Going back to Shawn Williamson’s comment about the “large video game companies which are based primarily in Los Angeles” – what he neglects to understand is that there are thousands of people employed in the digital media industry in BC – by small to medium-sized enterprise as well as by the bigger studios such as EA Canada, Radical Entertainment (Activision-Blizzard) and Relic Entertainment (THQ). Small studios such as Fit Brains, who may employ only a dozen people, and medium-sized studios such as Next Level Games, who employ a few dozen people will benefit greatly from this program. All of the above-named studios were producing product long before there any kind of provincial tax credits available to them. They didn’t stay because of a possible video game tax incentive some time in the future. They stayed because BC has talent.

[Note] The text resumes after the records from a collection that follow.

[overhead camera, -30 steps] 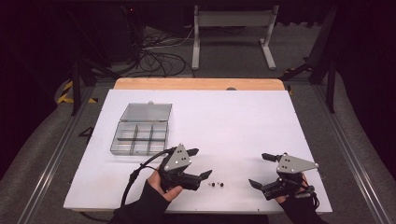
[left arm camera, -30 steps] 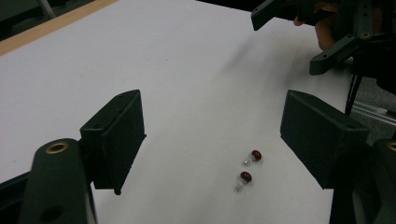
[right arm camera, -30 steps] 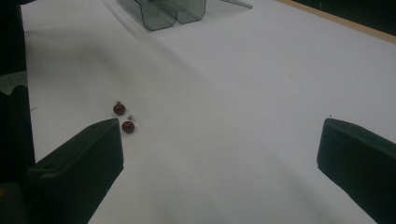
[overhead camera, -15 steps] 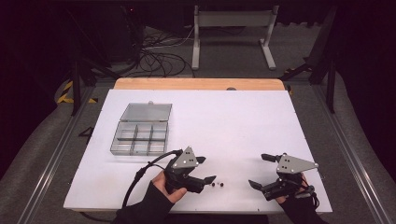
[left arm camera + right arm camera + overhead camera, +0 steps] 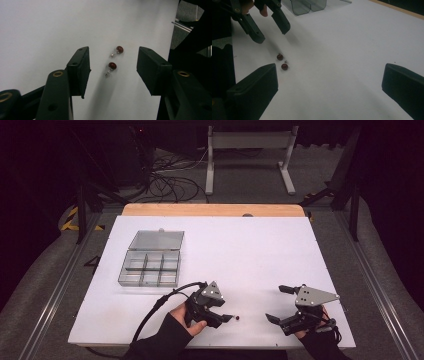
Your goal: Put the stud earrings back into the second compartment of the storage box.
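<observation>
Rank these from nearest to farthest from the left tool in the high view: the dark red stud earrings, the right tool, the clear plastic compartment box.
1. Dark red stud earrings, just off the left tool's tips.
2. Clear plastic compartment box, behind it, to the left.
3. Right tool, across the white table.

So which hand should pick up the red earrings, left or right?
Left, I'd say. The left gripper already has both red earrings lying between its fingers, which have just been closing without touching them. The right gripper sits open, off to the side on the table.
</observation>
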Available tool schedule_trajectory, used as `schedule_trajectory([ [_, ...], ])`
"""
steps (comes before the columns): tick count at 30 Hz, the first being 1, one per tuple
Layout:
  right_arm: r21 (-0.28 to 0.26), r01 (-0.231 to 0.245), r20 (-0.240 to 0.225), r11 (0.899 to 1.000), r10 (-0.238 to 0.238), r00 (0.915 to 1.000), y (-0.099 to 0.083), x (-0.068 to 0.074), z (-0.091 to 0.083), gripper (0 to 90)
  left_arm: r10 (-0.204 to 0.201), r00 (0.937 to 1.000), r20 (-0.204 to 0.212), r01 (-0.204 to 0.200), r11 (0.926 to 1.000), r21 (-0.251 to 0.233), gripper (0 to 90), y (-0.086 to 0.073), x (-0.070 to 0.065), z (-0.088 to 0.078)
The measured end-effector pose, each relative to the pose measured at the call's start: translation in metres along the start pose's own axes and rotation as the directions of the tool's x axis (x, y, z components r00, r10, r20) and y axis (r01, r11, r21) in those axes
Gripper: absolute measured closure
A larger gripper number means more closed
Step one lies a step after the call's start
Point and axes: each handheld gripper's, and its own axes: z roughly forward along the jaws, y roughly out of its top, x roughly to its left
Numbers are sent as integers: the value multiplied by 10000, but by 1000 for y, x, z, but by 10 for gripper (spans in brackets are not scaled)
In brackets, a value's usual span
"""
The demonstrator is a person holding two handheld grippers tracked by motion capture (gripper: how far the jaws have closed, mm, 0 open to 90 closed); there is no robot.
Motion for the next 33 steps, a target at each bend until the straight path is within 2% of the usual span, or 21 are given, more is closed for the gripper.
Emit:
schedule_trajectory([
  [5, 47, 18, -21, 10000, -18, 10000, 0, 0, 1, 9, 23, 10000, 46, -25, 9992, 408, 475, 1, -1, 9],
  [8, 41, 10, -31, 10000, -10, 10000, 0, 0, 1, 9, 156, 9998, -113, -148, 9972, 737, 506, 2, -2, 14],
  [11, 83, 26, -46, 10000, -26, 10000, 0, 0, 1, 9, 383, 9987, -323, -348, 9941, 1028, 534, 3, -4, 18],
  [17, 107, 17, -71, 9999, -16, 10000, -1, 0, 2, 9, 745, 9962, -448, -669, 9861, 1518, 605, 6, -8, 26],
  [21, 118, -4, -116, 9999, 5, 9999, -1, 0, 2, 8, 842, 9956, -402, -767, 9839, 1615, 653, 7, -8, 31],
  [28, 124, 7, -158, 9999, -5, 9999, -1, 0, 2, 8, 805, 9957, -448, -715, 9819, 1754, 750, 7, -6, 33],
  [33, 96, -35, -250, 9999, 37, 9997, -1, 0, 3, 8, 825, 9955, -466, -730, 9814, 1777, 778, 7, -5, 33],
])
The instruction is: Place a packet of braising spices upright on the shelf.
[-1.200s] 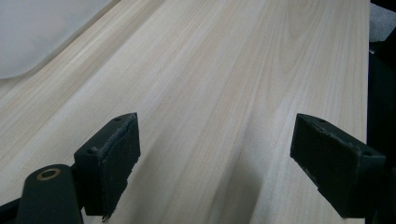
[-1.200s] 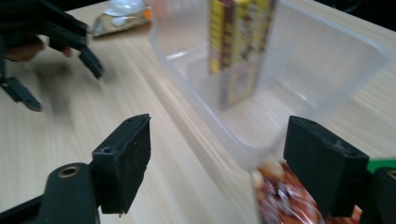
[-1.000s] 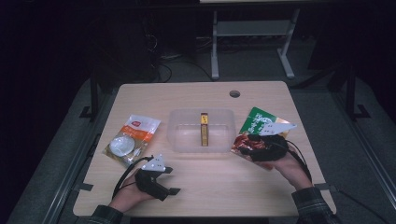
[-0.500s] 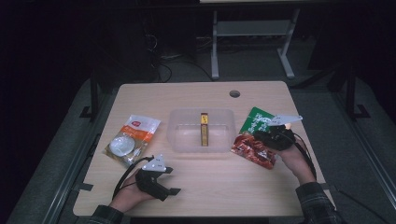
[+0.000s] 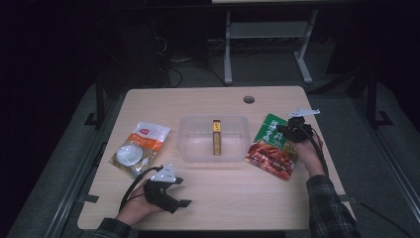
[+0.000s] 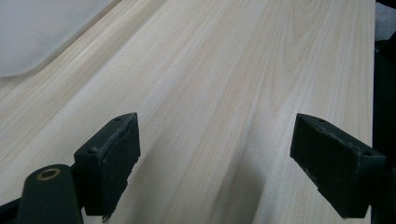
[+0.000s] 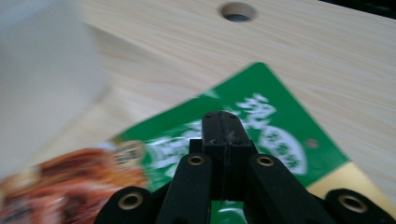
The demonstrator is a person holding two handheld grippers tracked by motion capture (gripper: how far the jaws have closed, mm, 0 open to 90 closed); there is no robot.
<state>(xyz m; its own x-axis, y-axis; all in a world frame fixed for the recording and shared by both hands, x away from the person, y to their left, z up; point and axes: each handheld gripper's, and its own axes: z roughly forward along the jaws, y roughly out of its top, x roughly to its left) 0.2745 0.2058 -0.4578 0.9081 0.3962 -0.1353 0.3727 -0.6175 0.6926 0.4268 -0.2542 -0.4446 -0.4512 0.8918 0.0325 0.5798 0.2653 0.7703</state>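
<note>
The right claw [image 5: 286,132] sits over the green-and-red packet [image 5: 272,146], beside the clear tray [image 5: 190,148]

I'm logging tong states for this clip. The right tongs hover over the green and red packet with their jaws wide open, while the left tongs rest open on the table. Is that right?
Not quite. The right tongs have just closed: in the right gripper view their jaws are pressed together, nothing between them, over the green and red packet. The left tongs do rest open on the table.

Pale matt wood table [image 5: 237,198] — glossy plastic green-red packet [image 5: 271,146]
</note>
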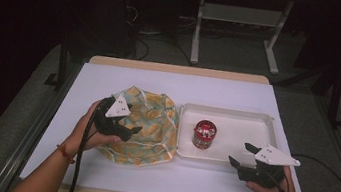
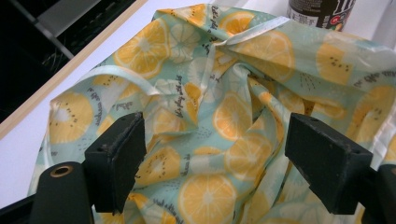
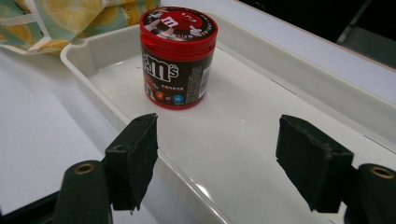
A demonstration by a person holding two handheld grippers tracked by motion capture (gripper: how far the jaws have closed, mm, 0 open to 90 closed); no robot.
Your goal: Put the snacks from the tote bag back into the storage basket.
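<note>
A crumpled cloth bag printed with orange slices on pale green lies on the white table, left of centre. My left gripper rests over its left part. In the left gripper view the jaws stand wide apart with the bag's folds between and beyond them, pads not pressing, so the left gripper is open. A red-lidded candy can stands upright in a white tray. My right gripper hovers open at the tray's near right corner, the can ahead of the right gripper and apart from it.
The bag's edge touches the tray's left rim. White paper covers the wooden table, with bare room behind the bag and tray and along the front edge. Beyond the table are a dark floor and the white legs of a desk.
</note>
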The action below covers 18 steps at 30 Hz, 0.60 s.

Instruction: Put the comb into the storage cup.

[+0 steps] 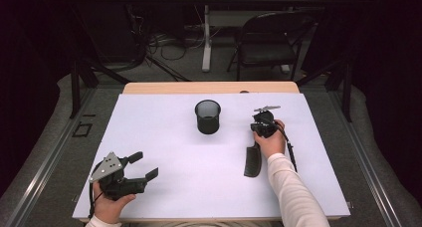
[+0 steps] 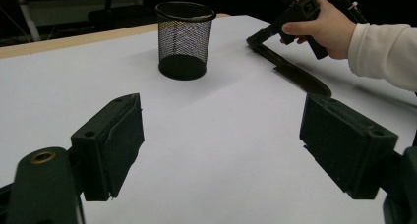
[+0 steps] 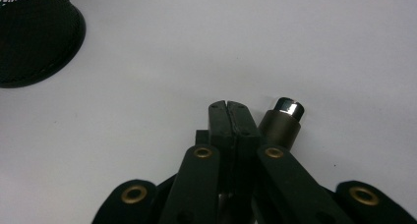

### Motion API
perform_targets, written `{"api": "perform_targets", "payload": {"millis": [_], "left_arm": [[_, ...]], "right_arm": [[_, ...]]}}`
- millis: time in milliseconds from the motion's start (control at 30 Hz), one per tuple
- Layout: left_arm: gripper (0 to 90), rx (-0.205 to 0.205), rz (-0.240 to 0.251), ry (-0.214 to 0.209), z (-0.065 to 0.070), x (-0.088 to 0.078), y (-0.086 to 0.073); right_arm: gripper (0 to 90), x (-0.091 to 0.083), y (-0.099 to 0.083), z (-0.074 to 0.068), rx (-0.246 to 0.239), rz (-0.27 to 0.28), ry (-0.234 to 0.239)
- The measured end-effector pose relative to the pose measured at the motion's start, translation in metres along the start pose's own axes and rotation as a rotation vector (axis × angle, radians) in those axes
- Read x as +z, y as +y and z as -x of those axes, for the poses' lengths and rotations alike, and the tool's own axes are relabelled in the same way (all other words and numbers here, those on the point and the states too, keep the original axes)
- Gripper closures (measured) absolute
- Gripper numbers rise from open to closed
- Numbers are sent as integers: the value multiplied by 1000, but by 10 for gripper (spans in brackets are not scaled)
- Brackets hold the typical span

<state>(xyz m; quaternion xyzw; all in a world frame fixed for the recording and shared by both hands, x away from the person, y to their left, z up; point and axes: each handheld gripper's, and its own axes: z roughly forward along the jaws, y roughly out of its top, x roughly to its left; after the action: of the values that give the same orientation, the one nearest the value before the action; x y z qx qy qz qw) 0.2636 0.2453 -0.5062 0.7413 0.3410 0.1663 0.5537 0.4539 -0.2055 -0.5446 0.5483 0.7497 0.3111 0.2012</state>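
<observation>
Black: one comb (image 1: 252, 161), one mesh cup (image 1: 207, 116), two grippers (image 1: 143, 167) (image 1: 256, 132).

Left gripper (image 1: 144, 166) low near the body, fingers (image 2: 115, 140) wide apart; right gripper (image 3: 230, 107) farther out, fingers pressed together.

The round wire-mesh pen cup (image 1: 207, 116) is black, its fine grid pattern letting the white sheet (image 1: 164, 137) covering the table show through, and to its right the long plastic comb (image 1: 253, 161) is black too. Both hand-held two-jaw grippers, the right gripper (image 1: 263, 118) and the left gripper (image 1: 142, 166), are black with brass-coloured rivets, the left one topped by a grey three-cornered plate. Beyond the cup, a pale wood table edge (image 1: 209, 87) borders the sheet, and the sleeve (image 1: 293, 189) beside the comb is cream white.
</observation>
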Motion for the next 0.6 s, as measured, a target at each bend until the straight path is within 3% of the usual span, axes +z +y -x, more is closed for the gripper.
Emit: {"api": "perform_targets", "payload": {"millis": [600], "left_arm": [[170, -2, -3, 10, 0, 0, 0]], "right_arm": [[900, -1, -4, 6, -4, -35, -27]]}}
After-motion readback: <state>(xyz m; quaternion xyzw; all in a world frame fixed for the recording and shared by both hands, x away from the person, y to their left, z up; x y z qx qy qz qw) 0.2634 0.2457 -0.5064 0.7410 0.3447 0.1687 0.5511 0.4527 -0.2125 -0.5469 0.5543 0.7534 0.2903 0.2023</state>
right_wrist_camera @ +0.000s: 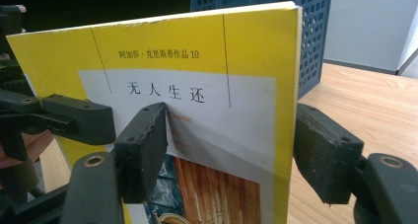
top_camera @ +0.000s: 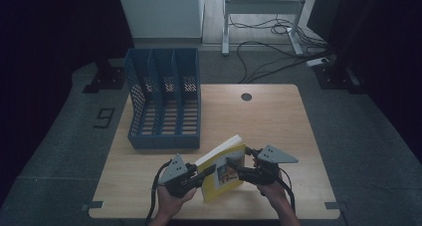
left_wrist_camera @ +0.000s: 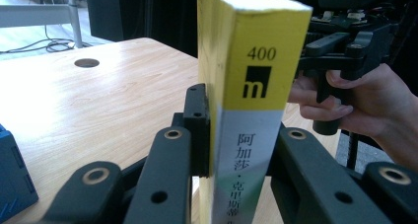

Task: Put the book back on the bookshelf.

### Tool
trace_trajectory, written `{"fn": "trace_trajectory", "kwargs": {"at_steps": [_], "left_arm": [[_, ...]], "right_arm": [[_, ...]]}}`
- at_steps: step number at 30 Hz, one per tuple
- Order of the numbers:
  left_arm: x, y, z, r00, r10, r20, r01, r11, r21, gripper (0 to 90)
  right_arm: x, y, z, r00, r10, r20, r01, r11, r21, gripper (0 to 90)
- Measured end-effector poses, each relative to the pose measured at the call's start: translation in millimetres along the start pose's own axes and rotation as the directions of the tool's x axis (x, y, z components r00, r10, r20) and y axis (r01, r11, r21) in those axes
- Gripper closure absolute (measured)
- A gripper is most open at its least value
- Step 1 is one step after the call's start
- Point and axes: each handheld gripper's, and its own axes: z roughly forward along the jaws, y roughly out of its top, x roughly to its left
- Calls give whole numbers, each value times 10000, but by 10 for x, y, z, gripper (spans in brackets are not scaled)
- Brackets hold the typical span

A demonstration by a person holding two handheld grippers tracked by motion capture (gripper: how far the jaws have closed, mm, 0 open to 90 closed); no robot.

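Yellow book [top_camera: 225, 170] stands tilted on its lower edge on the wooden worktop [top_camera: 268, 116], between both sets of fingers. Left gripper [top_camera: 203, 173] clenched on the book: its fingers [left_wrist_camera: 197, 128] press each side at the spine end, spine facing that camera. Right gripper [top_camera: 238, 167] straddles the opposite edge; one of its fingers [right_wrist_camera: 143, 150] lies against the front cover, the other stands just off the back, so released. Blue file rack [top_camera: 164, 97] sits well beyond the fingers.
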Motion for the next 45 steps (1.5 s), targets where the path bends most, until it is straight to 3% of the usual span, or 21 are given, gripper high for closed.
{"fn": "trace_trajectory", "kwargs": {"at_steps": [8, 14, 17, 35, 45], "left_arm": [[17, -30, -6, 9995, -309, -98, 306, 9991, -286, 758], [112, -36, -55, 9940, -1089, 97, 1093, 9927, -513, 759], [144, -18, -105, 9919, -1267, 131, 1273, 9892, -724, 758], [277, 80, -372, 9877, -1556, -142, 1519, 9773, -1475, 759], [325, 106, -468, 9861, -1628, -342, 1548, 9731, -1705, 759]], "right_arm": [[-13, -6, 2, 10000, 36, -52, -35, 10000, 23, 324], [-28, -26, 19, 9999, 81, -91, -80, 9999, 148, 313], [-41, -23, 7, 9999, 122, -66, -121, 9999, 106, 312], [-132, -73, 14, 9992, 373, 136, -376, 9990, 230, 312], [-218, -241, 125, 9976, 428, 551, -483, 9936, 1017, 310]]}}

I do have to wonder if Mr. Williamson has ever sat and watched the credits roll by at the end of a video game; just as in film and television production, there are many talented people employed for a game production beyond those who create the characters, build the environments and write the computer code. There are audio specialists, voice actors, office administration, human resources, marketing specialists, video compositors, musicians, motion-capture specialists, story and technical writers and so many more.